• **Assigned task**:
Pictures appear among the records below and must be omitted. Repeat exactly the lines from the line with "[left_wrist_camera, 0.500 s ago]" to the line with "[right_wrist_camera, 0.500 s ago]", both included.
### Input for this task
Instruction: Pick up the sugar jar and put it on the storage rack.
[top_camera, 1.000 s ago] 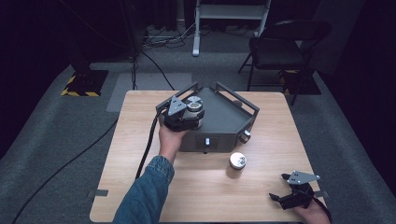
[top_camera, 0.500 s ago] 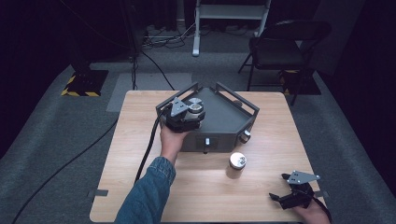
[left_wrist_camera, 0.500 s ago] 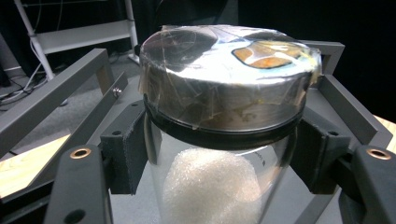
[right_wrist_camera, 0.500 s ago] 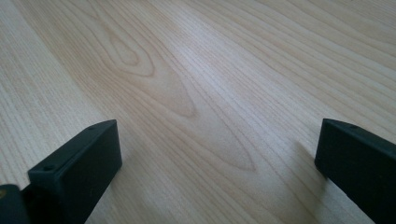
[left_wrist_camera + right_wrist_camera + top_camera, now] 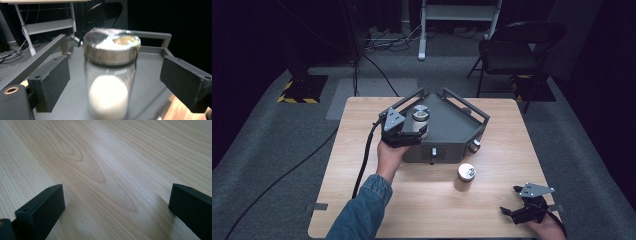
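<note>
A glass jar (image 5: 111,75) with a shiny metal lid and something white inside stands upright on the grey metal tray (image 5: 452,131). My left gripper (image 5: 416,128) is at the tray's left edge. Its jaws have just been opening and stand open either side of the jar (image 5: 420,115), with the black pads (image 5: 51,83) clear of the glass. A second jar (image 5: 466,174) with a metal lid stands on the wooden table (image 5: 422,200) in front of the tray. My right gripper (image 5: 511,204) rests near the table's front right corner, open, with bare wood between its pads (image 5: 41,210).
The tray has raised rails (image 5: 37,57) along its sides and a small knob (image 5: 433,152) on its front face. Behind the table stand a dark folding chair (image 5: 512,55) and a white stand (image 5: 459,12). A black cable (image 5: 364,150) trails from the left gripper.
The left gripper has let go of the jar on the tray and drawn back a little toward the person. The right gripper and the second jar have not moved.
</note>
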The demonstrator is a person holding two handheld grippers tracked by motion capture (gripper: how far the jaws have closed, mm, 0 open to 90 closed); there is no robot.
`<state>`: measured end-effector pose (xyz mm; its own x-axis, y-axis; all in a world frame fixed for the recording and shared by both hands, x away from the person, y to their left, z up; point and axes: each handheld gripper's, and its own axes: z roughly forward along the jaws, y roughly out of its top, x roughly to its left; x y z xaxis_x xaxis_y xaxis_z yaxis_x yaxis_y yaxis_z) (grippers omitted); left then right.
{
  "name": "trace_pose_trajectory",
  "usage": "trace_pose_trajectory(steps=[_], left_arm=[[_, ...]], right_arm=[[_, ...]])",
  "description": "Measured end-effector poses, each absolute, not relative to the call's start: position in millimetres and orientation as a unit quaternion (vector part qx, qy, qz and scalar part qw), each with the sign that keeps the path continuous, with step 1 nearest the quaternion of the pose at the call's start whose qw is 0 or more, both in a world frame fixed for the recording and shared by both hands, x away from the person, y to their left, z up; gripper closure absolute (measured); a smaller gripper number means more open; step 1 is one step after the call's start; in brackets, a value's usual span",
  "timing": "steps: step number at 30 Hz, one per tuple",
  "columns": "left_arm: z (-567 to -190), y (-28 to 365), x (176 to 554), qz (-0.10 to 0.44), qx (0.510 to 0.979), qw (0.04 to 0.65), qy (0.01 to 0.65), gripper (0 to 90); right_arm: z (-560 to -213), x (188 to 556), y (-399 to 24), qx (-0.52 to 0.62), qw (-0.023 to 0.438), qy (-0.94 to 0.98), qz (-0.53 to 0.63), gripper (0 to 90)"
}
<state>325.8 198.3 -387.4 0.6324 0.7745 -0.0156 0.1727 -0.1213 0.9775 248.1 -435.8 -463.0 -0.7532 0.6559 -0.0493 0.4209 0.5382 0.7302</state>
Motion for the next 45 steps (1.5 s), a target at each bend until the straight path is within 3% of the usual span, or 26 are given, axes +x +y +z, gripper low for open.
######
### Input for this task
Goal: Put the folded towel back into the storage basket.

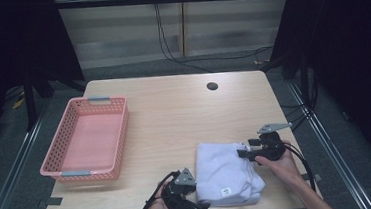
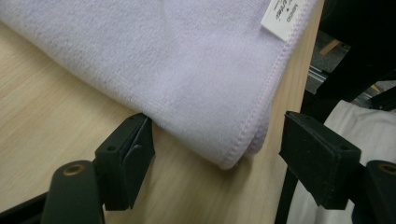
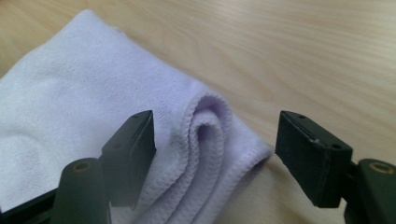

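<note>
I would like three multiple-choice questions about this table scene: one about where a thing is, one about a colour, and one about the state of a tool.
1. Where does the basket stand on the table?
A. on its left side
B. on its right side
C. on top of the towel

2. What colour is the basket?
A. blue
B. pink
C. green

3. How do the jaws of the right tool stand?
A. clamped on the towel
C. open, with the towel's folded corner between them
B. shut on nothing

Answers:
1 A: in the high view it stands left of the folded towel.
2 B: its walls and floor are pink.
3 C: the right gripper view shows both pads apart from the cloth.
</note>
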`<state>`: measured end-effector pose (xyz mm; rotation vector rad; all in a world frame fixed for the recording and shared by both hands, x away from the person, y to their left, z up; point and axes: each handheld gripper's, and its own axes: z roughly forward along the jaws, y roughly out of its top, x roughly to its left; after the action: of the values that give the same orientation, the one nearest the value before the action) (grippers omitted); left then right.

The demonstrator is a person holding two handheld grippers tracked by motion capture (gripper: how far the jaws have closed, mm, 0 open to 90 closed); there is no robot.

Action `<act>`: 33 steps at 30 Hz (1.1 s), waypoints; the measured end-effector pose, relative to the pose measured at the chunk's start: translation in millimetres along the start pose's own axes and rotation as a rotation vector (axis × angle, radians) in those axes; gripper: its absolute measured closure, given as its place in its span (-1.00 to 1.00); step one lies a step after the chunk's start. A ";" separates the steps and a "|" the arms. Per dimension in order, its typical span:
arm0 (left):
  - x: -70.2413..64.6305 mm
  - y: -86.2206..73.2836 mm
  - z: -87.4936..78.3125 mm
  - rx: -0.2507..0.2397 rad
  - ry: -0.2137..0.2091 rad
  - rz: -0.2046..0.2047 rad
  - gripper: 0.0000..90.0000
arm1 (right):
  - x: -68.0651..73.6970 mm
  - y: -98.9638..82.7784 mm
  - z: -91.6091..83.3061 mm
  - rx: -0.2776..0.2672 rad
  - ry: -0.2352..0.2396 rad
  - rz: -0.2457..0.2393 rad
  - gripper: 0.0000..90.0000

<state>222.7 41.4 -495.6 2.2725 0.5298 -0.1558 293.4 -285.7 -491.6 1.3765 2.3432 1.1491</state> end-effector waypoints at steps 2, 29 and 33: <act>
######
• **Your response**:
[left_wrist_camera, 0.500 s ago] 
[right_wrist_camera, 0.500 s ago] 

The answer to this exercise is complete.